(Action item)
Filter the listing down to the lines containing the word "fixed".

** Opening Material provided block **

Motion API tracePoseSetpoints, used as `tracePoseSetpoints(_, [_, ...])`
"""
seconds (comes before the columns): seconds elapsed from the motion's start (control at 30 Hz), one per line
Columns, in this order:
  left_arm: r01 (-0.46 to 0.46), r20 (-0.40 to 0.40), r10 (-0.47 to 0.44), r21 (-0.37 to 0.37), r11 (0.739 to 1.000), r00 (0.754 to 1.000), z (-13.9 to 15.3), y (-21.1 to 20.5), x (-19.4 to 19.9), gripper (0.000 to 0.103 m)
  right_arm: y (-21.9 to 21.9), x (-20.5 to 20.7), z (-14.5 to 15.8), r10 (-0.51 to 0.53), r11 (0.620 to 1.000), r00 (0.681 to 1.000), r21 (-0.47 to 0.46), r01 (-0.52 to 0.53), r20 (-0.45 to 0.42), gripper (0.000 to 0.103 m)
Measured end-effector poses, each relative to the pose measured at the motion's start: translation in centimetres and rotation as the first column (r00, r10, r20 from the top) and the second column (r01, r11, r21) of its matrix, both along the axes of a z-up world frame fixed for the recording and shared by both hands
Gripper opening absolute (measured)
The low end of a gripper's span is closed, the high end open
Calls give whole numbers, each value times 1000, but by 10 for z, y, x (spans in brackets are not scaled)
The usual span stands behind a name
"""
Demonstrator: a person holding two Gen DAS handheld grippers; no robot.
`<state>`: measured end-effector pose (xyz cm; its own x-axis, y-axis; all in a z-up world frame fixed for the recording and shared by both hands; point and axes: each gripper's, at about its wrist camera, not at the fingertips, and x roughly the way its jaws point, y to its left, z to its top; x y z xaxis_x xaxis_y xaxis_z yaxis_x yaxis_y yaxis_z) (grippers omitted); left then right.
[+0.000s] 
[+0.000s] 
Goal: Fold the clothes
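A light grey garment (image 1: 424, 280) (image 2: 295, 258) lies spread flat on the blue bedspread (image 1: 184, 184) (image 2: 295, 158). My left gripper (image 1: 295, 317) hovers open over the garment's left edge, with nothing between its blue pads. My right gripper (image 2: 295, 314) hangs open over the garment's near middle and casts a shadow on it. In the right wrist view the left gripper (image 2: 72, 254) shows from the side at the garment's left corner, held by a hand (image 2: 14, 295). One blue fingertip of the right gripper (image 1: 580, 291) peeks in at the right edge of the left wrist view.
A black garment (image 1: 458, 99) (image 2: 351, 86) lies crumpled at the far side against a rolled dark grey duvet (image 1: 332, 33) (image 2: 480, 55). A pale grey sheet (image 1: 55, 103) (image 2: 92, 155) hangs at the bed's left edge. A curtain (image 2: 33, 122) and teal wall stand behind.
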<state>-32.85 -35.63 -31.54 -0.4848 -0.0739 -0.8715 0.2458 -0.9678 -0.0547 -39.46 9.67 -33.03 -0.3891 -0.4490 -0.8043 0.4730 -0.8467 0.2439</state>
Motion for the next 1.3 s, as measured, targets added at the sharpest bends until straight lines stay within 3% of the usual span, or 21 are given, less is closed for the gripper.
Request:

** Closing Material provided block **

(Finished exercise)
Measured end-effector poses, each relative to the pose measured at the motion's start: translation in centimetres and rotation as the first column (r00, r10, r20 from the top) and the second column (r01, r11, r21) of its matrix, both along the axes of a z-up world frame fixed for the recording and shared by both hands
`<state>`: measured end-effector pose (xyz cm; its own x-axis, y-axis; all in a z-up world frame fixed for the recording and shared by both hands; point and axes: each gripper's, at about its wrist camera, not at the fingertips, and x roughly the way its jaws point, y to its left, z to its top; x y z xaxis_x xaxis_y xaxis_z yaxis_x yaxis_y yaxis_z) (grippers omitted); left then right.

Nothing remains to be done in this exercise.